Nein, ich kann nichts quantifizieren. Ich habe viel gehört und in Betroffenenforen gelesen. Ausserdem schrieb ich ja auch, dass dies mMn der Fall sei.
Okay, aber damit ist deine ursprüngliche, sehr apodiktische Aussage ja eigentlich nicht haltbar. Es sei denn, du hältst das, was du gehört und in Foren gelesen hast, für repräsentativ.
Ich sehe es eben anders. Und zwar, dass Befindlichkeitsstörungen als Depression eingestuft werden, diese schnell und einfach zu heilen ist, und tatsächlich Depressive eben nur schnell und einfach behandelt werden.

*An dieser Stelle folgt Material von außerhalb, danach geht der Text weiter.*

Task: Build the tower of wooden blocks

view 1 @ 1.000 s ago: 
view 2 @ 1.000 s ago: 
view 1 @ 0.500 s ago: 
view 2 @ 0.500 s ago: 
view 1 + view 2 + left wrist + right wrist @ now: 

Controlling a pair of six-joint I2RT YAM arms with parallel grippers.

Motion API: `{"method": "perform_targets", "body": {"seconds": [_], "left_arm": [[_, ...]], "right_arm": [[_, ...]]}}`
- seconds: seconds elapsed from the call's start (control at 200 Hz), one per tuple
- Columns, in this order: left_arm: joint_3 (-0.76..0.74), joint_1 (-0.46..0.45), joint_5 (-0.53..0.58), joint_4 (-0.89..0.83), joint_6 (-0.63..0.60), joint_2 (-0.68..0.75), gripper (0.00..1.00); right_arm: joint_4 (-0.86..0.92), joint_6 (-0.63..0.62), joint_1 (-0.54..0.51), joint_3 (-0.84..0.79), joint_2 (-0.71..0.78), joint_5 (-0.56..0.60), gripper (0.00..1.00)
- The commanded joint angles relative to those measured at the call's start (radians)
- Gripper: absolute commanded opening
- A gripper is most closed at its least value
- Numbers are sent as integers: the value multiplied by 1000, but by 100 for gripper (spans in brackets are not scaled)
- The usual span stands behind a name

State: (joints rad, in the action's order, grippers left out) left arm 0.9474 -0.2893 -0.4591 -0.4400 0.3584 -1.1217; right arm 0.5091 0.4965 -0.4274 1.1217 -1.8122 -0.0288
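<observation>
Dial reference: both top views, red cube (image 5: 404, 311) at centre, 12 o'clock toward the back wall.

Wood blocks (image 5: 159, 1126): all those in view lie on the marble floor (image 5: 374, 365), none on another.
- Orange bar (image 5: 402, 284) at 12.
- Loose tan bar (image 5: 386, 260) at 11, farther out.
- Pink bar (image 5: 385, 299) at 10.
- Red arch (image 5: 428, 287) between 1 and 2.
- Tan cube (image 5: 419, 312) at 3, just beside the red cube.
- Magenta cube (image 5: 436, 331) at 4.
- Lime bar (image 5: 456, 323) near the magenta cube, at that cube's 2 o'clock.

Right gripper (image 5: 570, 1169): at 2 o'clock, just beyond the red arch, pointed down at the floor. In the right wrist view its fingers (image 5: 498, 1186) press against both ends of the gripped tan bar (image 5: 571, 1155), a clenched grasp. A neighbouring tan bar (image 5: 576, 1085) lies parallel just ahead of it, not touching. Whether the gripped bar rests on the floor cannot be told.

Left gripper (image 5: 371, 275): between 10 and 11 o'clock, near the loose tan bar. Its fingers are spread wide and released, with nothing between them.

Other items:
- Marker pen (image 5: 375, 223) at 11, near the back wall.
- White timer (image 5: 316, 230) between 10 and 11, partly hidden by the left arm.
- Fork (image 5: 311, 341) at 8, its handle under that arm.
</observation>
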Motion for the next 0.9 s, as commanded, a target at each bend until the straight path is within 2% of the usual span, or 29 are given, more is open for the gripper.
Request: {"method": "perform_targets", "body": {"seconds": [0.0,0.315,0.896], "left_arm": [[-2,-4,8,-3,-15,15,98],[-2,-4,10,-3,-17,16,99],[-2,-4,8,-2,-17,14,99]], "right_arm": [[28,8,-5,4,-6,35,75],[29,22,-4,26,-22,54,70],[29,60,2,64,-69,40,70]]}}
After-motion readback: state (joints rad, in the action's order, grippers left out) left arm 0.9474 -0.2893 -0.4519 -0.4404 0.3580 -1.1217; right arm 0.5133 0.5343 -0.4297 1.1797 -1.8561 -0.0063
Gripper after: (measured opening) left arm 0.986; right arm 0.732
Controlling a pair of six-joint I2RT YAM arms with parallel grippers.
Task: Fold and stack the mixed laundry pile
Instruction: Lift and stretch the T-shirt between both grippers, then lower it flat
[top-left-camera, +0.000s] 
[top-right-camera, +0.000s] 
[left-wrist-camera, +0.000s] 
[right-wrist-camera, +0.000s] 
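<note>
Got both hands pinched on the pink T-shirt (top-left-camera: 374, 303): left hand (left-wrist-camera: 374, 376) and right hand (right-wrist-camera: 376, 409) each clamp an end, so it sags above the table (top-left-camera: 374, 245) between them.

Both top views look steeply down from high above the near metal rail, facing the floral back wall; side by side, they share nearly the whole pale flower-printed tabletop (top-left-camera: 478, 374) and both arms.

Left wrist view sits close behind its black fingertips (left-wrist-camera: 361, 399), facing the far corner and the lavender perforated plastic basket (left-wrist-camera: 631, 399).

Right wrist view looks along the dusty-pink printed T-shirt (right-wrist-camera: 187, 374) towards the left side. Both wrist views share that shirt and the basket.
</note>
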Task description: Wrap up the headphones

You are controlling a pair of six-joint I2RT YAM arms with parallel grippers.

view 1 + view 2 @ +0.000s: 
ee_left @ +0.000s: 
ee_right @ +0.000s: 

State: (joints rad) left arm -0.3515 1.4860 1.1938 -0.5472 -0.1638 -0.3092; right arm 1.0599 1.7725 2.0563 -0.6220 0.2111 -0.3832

Ich denke, da greift das eine ins andere: man weiß, dass Depressionen relativ gut zu behandeln sind und vollständig ausheilen können, je rascher sie erkannt und angemessen therapiert werden. Umgekehrt können sie auch chronisch werden, wenn sie unbehandelt bleiben oder bis zur Diagnose und Behandlung viel Zeit verstreicht. Auch vor diesem Hintergrund finde ich sehr nachvollziehbar, wenn Ärzte bei irgendeinem diffusen Mischmasch aus anhaltenden Schlafstörungen, Rücken- und/oder Kopfschmerzen und weiteren Zipperlein ohne organische Ursache auch eine sog. larvierte Depression in Betracht ziehen. Täten sie das nicht, wäre das m.E. ein Fehler.
Falls du im zweiten Teil deiner Überlegung darauf hinaus willst, dass die Erkrankung häufiger nicht als solches erkannt und als Antellerei, Simulantentum usw. eingestuft wird: jep, das kommt durchaus vor - und zwar auch wegen der unterschiedlichen Erscheinungsformen von Depressionen. Es gibt beispielsweise Erkrankte, die den ganzen Tag unruhig sind, jammern und nölen (da ist es dann offensichtlich); andere, die auf ein einschneidendes Lebensereignis wie den Tod oder Verlust eines geliebten Menschen zum Beispiel vorübergehend oder längerfristig depressiv reagieren oder auch Leute, die ihren Zustand lange quasi manisch durch Überaktivität und aufgesetzte Munterkeit zu überspielen versuchen, bis es ins Gegenteil umkippt und sie zusammenklappen. Und schließlich natürlich auch welche, die sich mit Händen und Füßen dagegen wehren, zum Arzt zu gehen oder, wenn sie's doch tun, eine Show abziehen - nach dem Motto:
ich bin doch nicht krank! Alle anderen, ich nicht!
Und Hausärzte, in der Regel Allgemeinärzte, haben zwar Ahnung von mehreren Fachbereichen, sind aber normalerweise keine psychiatrischen Fachärzte. Sie tun dann halt, was sie aus ihrer Erfahrung heraus können - aber wenn ein Patient sich in den Kopf gesetzt hat, "seinem" Doc binnen fünf oder sieben oder maximal zehn Minuten Sprechzeit vorzugaukeln, es gehe ihm eigentlich ganz gut bis auf Schlafmangel o.ä., kann er damit eine ganze Weile durchflutschen. Und geht dann im Zweifel mit einem weiteren Rezept für Schlaftabletten heim.
Das ist dieses Husch-husch, was du wahrscheinlich auch meinst. Liegt mMn aber auch daran, dass Praxen Kleinunternehmen sind und Kassenärzte für "sprechende" Medizin eine geradezu jämmerliche Pauschalvergütung bekommen.